Exercise directions:
Only these lines of the data below are wanted: the one with "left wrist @", the one with "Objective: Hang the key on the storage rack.", and any lines between them, each repeated exactly.
━━━━━━━━━━
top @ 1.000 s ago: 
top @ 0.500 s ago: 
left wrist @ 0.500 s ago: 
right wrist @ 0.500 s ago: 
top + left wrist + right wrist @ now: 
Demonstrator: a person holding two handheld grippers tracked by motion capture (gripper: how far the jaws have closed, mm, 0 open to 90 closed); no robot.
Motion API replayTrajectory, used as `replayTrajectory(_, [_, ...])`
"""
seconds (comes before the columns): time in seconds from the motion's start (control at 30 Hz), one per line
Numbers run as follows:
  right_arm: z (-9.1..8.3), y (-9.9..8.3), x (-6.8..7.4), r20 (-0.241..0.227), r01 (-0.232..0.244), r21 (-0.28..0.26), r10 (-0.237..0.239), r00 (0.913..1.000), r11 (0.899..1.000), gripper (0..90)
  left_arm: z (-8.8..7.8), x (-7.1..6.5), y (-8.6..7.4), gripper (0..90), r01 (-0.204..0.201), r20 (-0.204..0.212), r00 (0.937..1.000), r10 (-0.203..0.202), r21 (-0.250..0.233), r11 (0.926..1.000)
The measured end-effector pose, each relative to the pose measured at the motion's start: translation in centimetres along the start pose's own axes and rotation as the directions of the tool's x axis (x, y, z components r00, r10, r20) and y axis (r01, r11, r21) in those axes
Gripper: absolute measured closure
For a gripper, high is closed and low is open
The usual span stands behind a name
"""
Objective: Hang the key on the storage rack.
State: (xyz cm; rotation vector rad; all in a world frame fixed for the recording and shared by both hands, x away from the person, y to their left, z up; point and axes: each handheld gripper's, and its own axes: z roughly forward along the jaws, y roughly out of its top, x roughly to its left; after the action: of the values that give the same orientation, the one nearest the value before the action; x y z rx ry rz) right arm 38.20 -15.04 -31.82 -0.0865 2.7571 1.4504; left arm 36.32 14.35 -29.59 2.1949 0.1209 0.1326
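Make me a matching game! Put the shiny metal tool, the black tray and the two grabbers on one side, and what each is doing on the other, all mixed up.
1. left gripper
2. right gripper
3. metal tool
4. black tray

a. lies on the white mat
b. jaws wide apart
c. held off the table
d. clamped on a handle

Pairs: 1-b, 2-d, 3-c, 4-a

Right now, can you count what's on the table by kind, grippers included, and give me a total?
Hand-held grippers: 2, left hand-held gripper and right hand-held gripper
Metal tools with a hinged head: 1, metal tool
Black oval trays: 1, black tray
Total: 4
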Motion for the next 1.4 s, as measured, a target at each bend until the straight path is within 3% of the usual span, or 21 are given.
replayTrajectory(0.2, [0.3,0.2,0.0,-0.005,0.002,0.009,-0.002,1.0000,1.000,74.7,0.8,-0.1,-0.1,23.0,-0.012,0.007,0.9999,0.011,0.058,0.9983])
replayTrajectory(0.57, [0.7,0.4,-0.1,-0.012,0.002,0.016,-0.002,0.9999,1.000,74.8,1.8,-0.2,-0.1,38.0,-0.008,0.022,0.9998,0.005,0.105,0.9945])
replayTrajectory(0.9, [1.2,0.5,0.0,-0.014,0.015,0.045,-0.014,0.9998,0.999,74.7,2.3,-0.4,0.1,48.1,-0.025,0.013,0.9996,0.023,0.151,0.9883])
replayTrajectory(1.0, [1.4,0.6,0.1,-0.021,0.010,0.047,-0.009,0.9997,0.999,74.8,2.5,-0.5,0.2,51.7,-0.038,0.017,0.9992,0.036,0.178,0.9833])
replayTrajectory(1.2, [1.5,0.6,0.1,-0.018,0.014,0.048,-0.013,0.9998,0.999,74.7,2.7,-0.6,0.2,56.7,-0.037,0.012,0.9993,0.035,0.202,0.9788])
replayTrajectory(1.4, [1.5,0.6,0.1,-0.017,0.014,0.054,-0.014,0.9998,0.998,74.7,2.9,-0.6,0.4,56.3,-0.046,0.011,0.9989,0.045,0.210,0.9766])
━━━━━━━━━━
Solution:
left wrist @ 0.500 s ago: 
right wrist @ 0.500 s ago: 
top + left wrist + right wrist @ now: 
Demonstrator: a person holding two handheld grippers tracked by motion capture (gripper: how far the jaws have closed, mm, 0 open to 90 closed); no robot.
Motion API replayTrajectory, used as `replayTrajectory(_, [_, ...])`
"""
seconds (comes before the columns): time in seconds from the motion's start (control at 30 Hz), one per line
Numbers run as follows:
  right_arm: z (-9.1..8.3), y (-9.9..8.3), x (-6.8..7.4), r20 (-0.241..0.227), r01 (-0.232..0.244), r21 (-0.28..0.26), r10 (-0.237..0.239), r00 (0.913..1.000), r11 (0.899..1.000), gripper (0..90)
  left_arm: z (-8.8..7.8), x (-7.1..6.5), y (-8.6..7.4), gripper (0..90), r01 (-0.204..0.201), r20 (-0.204..0.212), r00 (0.937..1.000), r10 (-0.203..0.202), r21 (-0.250..0.233), r11 (0.926..1.000)
The measured end-effector pose, each relative to the pose measured at the motion's start: translation in centimetres along the start pose's own axes and rotation as the directions of the tool's x axis (x, y, z components r00, r10, r20) and y axis (r01, r11, r21) in those axes
Gripper: absolute measured closure
For a gripper, high is closed and low is open
The usual span stands behind a name
"""
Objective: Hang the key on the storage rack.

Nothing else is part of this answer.